Item 33. S.A. Executive—That Convention request the Federal Government to nationalize the coal mines and transport, including shipping and airways.
Messrs. Bardolph and O’Flaherty moved—That item 33 be submitted to the Prime Minister for his report as to its practicability.
Messrs. Stewart and Kennelly moved amendment—That this item be left in the hands of the Executive Officers to confer with the Prime Minister.
Amendment lost. Motion carried.
I have discussed this resolution with the Attorney-General but only in general terms.
It is ordinarily recognized that the present constitutional powers of the Commonwealth are insufficient to permit of the nationalization of the coal mining and transport industries. However, the Commonwealth is not wholly unable under the present Constitution to take over particular coal mines or, in effect, to run certain transport services.
Thus, the Commonwealth could, in my view, acquire and operate particular coal mines in order to maintain a supply of coal for its own needs, for instance, to supply to the Navy, to the Commonwealth Railways, to Commonwealth Territories, to munitions establishments and the like.
I think it clear that, under the ‘defence’ power, the Commonwealth could not engage in the general business of coal mining in time of peace and could not acquire all mines or ‘nationalize’ the industry. In any event, it would be necessary for it to acquire on just terms any property which it was obliged to acquire for the purpose of operating any mines used for its own needs.
So far as coal is concerned, I do not need to do more than mention the recently established arrangements between the Commonwealth and New South Wales setting up a Joint Coal Board with wide powers not only to control the coal mining industry but to acquire coal and coal mines. But, as you are yourself well aware, the vital powers under this arrangement are conferred not by the Commonwealth but by the State.

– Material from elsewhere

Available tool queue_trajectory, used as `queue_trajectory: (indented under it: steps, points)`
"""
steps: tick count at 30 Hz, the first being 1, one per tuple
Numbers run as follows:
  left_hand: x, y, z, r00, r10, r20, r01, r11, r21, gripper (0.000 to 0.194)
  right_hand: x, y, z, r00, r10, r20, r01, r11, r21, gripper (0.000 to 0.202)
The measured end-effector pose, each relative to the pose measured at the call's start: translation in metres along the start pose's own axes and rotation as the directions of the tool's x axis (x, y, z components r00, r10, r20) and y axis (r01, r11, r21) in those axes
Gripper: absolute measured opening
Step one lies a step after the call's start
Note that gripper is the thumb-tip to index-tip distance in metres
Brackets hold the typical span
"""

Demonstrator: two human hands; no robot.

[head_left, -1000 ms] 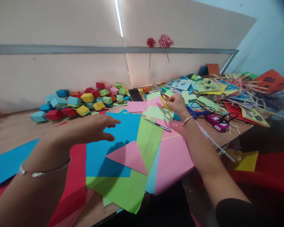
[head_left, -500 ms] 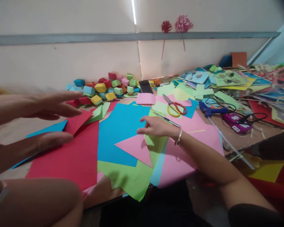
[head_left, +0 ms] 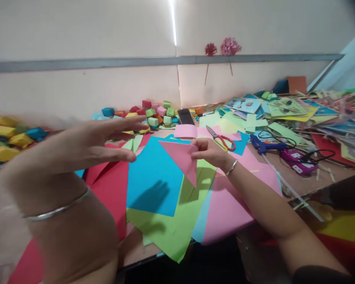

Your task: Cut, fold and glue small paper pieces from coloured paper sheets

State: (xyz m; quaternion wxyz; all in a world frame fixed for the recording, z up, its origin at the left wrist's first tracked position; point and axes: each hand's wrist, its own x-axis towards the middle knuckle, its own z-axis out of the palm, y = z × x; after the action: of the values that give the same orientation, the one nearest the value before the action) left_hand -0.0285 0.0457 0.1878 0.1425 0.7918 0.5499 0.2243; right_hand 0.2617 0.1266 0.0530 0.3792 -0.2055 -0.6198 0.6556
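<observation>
A pink paper triangle (head_left: pixel 180 159) is pinched at its right edge by my right hand (head_left: pixel 208 153), lifted over the sheets. Below it lie a blue sheet (head_left: pixel 154 185) and a green sheet (head_left: pixel 165 232), with the shadow of a hand across them. My left hand (head_left: pixel 85 138) is raised close to the camera, fingers stretched and apart from the thumb, holding nothing. Under and beyond it a red sheet (head_left: pixel 115 193) shows in part. Scissors with red and yellow handles (head_left: pixel 221 140) rest just behind my right hand.
Folded paper cubes (head_left: pixel 154 114) and a phone (head_left: pixel 185 117) lie toward the wall. On the right are a blue glue gun (head_left: pixel 264 145), a purple power strip (head_left: pixel 298 161) and a heap of papers and sticks (head_left: pixel 337 114). Large pink paper (head_left: pixel 230 209) covers the front right.
My right hand has taken hold of the pink triangle and raised it off the blue sheet. My left hand has moved right, still open. The view has tilted up slightly.
</observation>
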Motion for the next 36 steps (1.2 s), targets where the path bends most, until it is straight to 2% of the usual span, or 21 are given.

The Commonwealth has power to engage in overseas and interstate transport but, as was held in the Airlines case,1 cannot exclude others from the field of interstate transport. Acting under this power, the Commonwealth has set up an authority to engage in interstate transport by air and also proposes to set up an authority to engage in overseas and interstate shipping. It does not appear to be constitutionally practicable for the Commonwealth to go beyond this in regard to transport.